**TASK STATEMENT**
Word for word, repeat the data that follows. Do not include the pictures.

##### INPUT DATA

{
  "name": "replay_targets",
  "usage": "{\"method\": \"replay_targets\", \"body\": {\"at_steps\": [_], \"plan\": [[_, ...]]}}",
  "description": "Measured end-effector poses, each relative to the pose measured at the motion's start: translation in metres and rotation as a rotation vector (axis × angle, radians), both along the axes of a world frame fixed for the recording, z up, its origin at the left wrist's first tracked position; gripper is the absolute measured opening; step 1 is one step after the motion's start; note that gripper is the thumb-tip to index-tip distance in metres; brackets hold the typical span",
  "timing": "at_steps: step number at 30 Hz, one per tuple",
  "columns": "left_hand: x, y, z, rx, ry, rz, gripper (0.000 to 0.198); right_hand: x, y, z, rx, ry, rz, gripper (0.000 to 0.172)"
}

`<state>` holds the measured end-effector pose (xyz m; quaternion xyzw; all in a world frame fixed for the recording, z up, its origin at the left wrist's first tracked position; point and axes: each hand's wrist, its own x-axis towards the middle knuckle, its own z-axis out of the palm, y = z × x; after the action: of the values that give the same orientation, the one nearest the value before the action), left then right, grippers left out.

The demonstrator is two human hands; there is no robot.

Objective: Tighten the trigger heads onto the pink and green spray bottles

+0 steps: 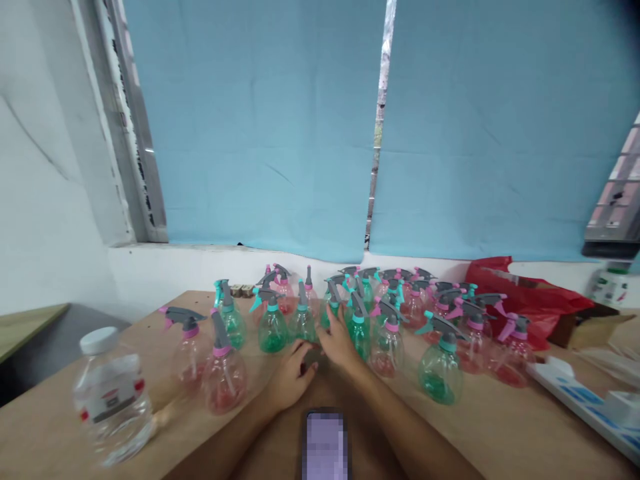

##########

**YOUR SOLUTION**
{
  "name": "replay_targets",
  "usage": "{\"method\": \"replay_targets\", \"body\": {\"at_steps\": [_], \"plan\": [[_, ...]]}}",
  "description": "Measured end-effector poses, each relative to the pose measured at the motion's start: translation in metres and rotation as a rotation vector (axis × angle, radians), both along the axes of a world frame fixed for the recording, z up, its origin at the left wrist's first tracked position; gripper is the absolute measured opening; step 1 is one step after the motion's start; note that gripper is the thumb-tip to index-tip distance in metres; brackets hold the typical span",
  "timing": "at_steps: step number at 30 Hz, one per tuple",
  "columns": "left_hand: x, y, z, rx, ry, rz, gripper (0.000 to 0.198); right_hand: x, y, z, rx, ry, rz, gripper (0.000 to 0.172)"
}

`<state>` holds the measured end-effector pose (xyz m; quaternion xyzw; all in a world frame fixed for the recording, z up, its origin at the left wrist's first tracked position; point and axes: each hand's wrist, its own x-axis towards the middle knuckle, its own z-axis out of the palm, y = z × x; after the action: of the values that give the same orientation, the one nearest the value before the action), left then right, grippers left out.

The demonstrator is two human hands; there is no robot.

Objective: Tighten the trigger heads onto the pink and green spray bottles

+0 steps: 

For this exercise, the work is now complete.